Problem statement |
When you reach the line containing "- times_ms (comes", stop after it; until then, copy each line of the listing exactly, starting with the first.

-------

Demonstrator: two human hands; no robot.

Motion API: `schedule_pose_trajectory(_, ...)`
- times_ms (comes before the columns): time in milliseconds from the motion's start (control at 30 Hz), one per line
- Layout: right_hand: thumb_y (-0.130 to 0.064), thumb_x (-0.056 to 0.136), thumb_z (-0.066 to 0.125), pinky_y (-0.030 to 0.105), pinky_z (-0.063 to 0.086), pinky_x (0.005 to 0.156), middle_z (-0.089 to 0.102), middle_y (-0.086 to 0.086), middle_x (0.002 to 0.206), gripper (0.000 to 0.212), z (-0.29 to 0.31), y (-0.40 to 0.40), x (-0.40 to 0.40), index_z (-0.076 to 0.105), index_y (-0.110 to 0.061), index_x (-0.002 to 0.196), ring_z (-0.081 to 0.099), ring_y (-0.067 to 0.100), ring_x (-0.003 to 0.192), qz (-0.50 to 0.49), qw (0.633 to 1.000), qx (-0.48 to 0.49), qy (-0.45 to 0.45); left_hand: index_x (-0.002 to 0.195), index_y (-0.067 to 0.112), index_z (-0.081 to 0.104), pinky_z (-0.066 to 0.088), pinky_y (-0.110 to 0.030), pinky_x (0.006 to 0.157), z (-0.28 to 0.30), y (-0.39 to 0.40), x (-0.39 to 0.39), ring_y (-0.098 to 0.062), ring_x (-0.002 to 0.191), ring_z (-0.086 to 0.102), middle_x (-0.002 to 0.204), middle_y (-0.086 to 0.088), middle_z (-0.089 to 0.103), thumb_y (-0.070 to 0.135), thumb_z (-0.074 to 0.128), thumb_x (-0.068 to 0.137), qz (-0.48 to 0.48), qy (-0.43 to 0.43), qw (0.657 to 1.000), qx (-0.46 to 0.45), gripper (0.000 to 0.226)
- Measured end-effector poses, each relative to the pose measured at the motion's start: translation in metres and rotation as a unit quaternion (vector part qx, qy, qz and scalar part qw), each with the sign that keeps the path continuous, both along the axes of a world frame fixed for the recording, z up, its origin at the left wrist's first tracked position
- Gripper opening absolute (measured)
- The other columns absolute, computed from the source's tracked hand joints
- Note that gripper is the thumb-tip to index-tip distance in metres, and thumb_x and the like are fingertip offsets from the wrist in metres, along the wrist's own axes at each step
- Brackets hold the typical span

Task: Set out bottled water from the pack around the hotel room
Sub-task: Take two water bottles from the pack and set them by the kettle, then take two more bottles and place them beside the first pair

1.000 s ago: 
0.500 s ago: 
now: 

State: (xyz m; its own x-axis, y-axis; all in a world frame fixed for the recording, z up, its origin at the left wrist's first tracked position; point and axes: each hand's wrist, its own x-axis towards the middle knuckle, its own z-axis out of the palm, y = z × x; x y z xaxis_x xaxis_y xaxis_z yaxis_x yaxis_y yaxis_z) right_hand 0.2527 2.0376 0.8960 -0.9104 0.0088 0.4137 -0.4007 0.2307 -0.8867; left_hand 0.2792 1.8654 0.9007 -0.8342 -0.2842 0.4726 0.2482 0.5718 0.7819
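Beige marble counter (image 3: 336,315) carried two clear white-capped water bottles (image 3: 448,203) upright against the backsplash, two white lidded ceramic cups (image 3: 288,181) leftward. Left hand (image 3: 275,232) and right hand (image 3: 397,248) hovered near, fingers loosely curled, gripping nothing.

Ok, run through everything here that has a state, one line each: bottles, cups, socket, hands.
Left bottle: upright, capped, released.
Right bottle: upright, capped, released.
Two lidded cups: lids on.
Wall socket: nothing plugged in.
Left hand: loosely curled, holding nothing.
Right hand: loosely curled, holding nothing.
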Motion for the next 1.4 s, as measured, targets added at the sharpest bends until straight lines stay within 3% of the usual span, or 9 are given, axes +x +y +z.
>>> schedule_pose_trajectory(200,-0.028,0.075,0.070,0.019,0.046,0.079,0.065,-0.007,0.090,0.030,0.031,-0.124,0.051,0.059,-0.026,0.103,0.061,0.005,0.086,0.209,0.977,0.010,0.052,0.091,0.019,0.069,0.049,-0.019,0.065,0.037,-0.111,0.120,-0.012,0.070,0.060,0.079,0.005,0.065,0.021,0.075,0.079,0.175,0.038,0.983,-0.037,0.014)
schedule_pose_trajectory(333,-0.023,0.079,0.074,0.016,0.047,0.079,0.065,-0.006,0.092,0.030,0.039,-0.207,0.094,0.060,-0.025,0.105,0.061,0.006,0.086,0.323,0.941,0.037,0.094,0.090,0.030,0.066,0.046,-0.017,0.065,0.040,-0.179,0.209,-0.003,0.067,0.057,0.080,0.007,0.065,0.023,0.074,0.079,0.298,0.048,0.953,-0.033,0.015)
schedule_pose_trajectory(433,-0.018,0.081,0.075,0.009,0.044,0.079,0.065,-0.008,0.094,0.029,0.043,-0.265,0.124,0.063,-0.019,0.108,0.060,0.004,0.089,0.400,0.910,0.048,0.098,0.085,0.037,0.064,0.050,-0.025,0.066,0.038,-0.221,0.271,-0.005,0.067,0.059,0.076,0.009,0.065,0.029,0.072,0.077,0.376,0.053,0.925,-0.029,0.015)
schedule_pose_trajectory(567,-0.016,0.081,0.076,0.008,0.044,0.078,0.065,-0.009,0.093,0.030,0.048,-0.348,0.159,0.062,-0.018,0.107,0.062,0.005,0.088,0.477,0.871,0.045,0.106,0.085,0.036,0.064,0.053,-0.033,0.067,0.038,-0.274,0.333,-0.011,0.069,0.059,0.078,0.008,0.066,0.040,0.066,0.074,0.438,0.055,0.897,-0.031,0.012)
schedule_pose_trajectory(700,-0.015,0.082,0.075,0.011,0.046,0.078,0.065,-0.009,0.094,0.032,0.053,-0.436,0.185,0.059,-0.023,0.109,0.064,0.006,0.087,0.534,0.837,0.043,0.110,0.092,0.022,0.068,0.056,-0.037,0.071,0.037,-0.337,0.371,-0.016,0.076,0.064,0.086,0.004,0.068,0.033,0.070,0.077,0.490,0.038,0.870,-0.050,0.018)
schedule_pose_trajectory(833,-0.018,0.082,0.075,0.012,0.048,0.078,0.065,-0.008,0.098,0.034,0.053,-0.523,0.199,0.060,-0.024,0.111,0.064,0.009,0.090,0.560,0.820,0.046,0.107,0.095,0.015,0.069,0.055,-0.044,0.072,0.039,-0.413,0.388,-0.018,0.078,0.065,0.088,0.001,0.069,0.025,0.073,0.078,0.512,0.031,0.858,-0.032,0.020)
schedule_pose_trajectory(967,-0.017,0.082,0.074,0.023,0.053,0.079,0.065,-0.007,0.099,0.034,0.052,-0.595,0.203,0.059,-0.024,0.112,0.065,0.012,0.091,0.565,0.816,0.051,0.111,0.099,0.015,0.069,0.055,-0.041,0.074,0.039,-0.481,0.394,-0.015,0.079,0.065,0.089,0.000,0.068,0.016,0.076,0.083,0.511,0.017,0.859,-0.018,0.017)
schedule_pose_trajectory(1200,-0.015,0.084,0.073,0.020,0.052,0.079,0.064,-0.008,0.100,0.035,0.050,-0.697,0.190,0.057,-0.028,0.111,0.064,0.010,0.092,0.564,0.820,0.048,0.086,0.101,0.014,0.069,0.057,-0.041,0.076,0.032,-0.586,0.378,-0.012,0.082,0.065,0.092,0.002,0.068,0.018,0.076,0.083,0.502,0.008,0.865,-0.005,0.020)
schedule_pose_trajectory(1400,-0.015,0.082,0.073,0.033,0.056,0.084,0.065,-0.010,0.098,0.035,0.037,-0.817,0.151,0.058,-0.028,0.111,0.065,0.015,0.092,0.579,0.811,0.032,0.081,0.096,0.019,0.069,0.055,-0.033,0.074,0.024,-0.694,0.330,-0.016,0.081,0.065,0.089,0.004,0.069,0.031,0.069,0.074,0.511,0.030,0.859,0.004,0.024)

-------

Exercise output |
Demonstrator: two human hands; no robot.

Motion API: `schedule_pose_trajectory(_, ...)`
- times_ms (comes before the columns): time in milliseconds from the motion's start (control at 30 Hz), one per line

The required output is now complete.